> **Assignment**: Take nothing but the lines from the one with "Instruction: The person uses" through the one with "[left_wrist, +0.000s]" in the entries below, both ends kept, and return them exactly with pictures left out.

-------- Provided entries

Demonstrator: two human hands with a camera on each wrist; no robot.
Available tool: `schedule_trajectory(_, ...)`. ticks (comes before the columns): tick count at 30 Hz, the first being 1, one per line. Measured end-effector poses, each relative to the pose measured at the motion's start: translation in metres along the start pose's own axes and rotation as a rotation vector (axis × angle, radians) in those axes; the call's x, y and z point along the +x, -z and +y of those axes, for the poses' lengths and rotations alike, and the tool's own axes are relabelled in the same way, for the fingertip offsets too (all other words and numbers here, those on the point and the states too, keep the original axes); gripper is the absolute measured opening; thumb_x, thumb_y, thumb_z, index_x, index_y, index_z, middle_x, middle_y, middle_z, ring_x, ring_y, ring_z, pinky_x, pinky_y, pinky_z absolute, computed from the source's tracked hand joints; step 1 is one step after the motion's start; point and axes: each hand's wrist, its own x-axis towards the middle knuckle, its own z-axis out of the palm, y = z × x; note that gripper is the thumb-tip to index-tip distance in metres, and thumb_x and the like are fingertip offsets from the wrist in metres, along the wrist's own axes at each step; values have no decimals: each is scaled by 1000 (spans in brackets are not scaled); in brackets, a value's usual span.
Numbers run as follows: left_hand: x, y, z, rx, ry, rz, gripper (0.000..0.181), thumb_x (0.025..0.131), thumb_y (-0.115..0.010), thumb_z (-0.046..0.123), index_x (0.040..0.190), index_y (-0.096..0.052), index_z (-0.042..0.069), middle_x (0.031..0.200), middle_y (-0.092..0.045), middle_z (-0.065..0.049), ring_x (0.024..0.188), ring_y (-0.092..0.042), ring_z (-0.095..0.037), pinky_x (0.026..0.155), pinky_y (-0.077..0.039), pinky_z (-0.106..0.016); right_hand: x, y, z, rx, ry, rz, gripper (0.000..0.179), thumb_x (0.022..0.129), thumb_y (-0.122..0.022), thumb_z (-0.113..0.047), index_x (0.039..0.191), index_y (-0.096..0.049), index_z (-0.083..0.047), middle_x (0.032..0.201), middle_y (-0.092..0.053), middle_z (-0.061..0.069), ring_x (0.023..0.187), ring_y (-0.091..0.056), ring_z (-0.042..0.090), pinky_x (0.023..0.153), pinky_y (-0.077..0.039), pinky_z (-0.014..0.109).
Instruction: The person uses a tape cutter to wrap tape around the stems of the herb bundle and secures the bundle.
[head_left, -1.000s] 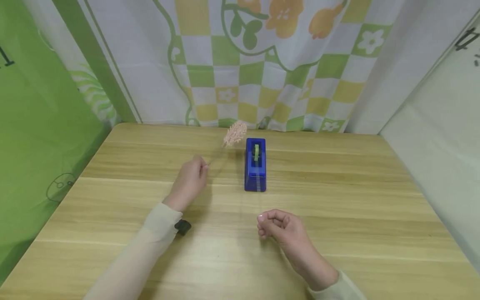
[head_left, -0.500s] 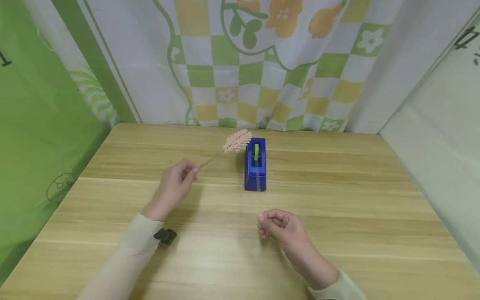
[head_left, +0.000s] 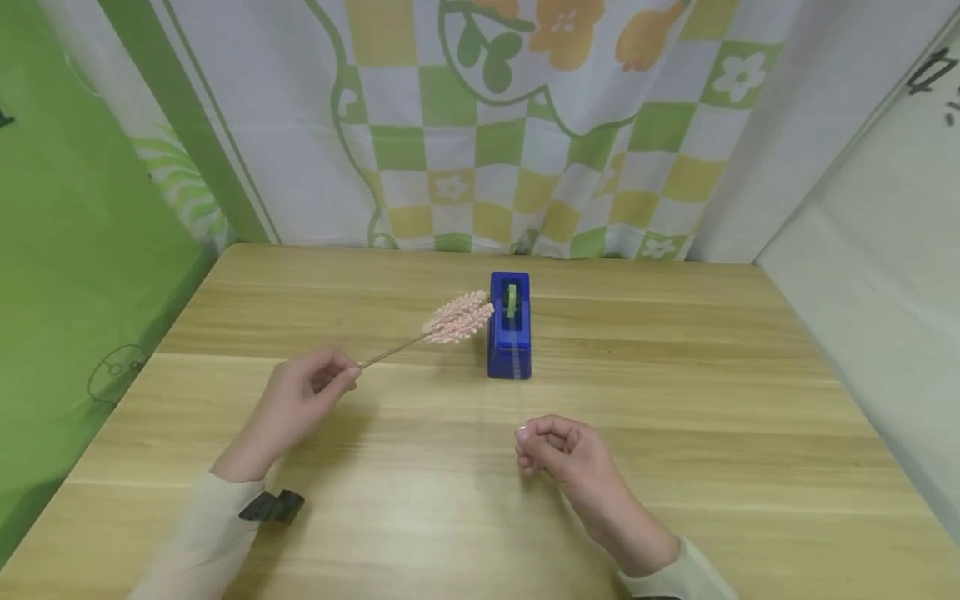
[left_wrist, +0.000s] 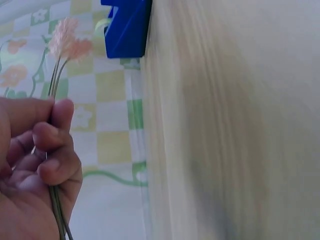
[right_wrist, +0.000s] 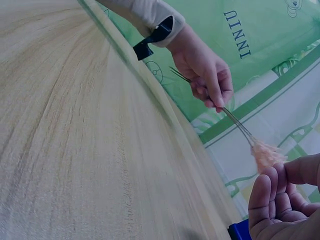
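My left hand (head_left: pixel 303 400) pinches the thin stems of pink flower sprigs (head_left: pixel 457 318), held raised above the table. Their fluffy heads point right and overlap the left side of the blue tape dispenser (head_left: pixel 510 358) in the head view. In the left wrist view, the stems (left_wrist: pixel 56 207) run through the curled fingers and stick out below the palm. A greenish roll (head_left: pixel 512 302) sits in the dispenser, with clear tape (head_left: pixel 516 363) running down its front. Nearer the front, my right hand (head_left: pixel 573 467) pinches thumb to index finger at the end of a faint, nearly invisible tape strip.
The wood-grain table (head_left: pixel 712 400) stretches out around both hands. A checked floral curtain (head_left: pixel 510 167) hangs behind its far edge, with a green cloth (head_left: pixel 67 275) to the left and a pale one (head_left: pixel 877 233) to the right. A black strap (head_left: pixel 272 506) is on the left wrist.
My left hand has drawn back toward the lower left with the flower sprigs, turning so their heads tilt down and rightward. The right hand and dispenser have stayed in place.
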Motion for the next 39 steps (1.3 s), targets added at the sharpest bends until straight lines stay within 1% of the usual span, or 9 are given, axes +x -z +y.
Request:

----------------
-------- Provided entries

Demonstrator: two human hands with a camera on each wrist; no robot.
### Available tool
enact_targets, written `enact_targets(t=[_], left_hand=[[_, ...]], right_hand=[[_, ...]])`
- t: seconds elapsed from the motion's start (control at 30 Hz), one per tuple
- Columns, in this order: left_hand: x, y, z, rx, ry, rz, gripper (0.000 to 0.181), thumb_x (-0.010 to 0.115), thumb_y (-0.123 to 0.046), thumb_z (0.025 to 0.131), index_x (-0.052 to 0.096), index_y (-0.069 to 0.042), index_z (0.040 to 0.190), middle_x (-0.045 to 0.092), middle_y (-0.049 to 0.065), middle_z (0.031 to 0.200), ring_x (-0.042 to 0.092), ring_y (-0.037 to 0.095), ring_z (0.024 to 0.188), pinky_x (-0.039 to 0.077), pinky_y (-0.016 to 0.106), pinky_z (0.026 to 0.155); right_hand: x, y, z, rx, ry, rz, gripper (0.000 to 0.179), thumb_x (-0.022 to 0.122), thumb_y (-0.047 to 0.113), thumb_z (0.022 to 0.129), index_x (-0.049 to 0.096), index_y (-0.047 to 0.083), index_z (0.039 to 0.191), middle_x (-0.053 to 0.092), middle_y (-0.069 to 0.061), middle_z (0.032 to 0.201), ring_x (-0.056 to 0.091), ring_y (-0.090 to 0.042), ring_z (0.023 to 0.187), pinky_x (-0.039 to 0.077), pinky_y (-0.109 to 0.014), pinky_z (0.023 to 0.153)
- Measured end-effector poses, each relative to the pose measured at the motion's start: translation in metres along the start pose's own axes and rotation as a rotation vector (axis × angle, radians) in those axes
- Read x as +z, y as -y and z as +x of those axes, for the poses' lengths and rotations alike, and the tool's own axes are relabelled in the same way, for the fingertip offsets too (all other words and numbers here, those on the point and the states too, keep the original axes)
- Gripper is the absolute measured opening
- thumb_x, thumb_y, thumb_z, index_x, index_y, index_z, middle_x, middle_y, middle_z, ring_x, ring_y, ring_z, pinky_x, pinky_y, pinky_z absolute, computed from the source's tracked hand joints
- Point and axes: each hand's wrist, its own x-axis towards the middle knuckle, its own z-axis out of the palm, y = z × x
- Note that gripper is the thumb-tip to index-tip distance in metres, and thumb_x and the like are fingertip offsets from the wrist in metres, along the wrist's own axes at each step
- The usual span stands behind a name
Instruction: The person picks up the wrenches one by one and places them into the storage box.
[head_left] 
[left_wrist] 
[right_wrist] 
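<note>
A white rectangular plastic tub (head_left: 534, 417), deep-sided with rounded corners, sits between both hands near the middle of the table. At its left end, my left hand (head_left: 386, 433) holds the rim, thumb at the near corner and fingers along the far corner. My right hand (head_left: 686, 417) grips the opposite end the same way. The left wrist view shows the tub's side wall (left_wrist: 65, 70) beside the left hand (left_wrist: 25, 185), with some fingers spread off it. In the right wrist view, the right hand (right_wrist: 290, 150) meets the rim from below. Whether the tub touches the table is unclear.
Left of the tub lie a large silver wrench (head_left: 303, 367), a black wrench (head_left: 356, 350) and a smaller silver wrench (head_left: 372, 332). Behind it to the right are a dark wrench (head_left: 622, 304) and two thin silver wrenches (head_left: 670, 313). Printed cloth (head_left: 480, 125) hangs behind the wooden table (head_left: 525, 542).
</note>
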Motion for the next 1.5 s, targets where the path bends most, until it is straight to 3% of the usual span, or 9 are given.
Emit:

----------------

> **Solution below**:
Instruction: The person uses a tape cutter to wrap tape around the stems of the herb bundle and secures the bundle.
[head_left, -1.000s] 
[head_left, -0.500s] 
[head_left, +0.000s] 
[left_wrist, +0.000s] 

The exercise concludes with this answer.